Mr. ALLEN: Right, in general, vaccines are very safe, but a number of people believed that they had contracted Guillain-Barre Syndrome, which is a nerve disorder that's somewhat similar to polio. It's likely that many of these cases did in fact come from a sort of an allergic reaction to the vaccine, and the government ended up paying out $100 million in compensation to these people. It ended up that the vaccine did more harm than the virus, which never spread beyond the base.
MONTAGNE: Well, from that experience, and other cases in recent years, what did health officials learned?
Mr. ALLEN: Well, there were a couple of things learned. One actually is the need to set up a vaccine compensation program that protects manufacturers from lawsuits. Vaccines generally don't make vaccine makers a lot of money. So to keep vaccines makers in the business, the government sort of took over liability for this. There's now a vaccine compensation program that also pays out money to the families of children who are injured by vaccines.
There's another lesson to be learned from this episode, which is just that you need to move, you know, slowly and with all deliberation before you start suggesting that millions of people be vaccinated against a disease.
MONTAGNE: Well, what about now? Is there any way to know at this exact juncture whether it's best to wait or move forward with some sort of huge vaccine response?
Mr. ALLEN: I think we have a couple of months to make that decision. My understanding is that right now CDC and FDA and probably others are trying to grow sort of a reference strain of this virus and then the manufacturers will have the virus strain that they'll use for the vaccine by mid-May and then they would be ready to sort of pull the trigger and start making vaccine in mid-June.
And we might have to spend hundreds of millions of dollars because things look like we're going to need it, and then in September when it starts to be ready, we might decide we don't want to use it.

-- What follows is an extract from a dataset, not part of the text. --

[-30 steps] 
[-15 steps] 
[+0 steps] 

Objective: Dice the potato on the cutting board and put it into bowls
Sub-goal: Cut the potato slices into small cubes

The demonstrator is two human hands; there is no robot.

And the people that I've talked to about this are pretty clear about the decision to make the vaccine isn't the same as the decision to start a mass vaccination campaign. And I think that's different from 1976 and that was a lesson that we learned from that.
MONTAGNE: Arthur Allen is author of "Vaccine: The Controversial Story of Medicine's Greatest Lifesaver." Thanks for joining us.
Mr. ALLEN: Thank you for having me.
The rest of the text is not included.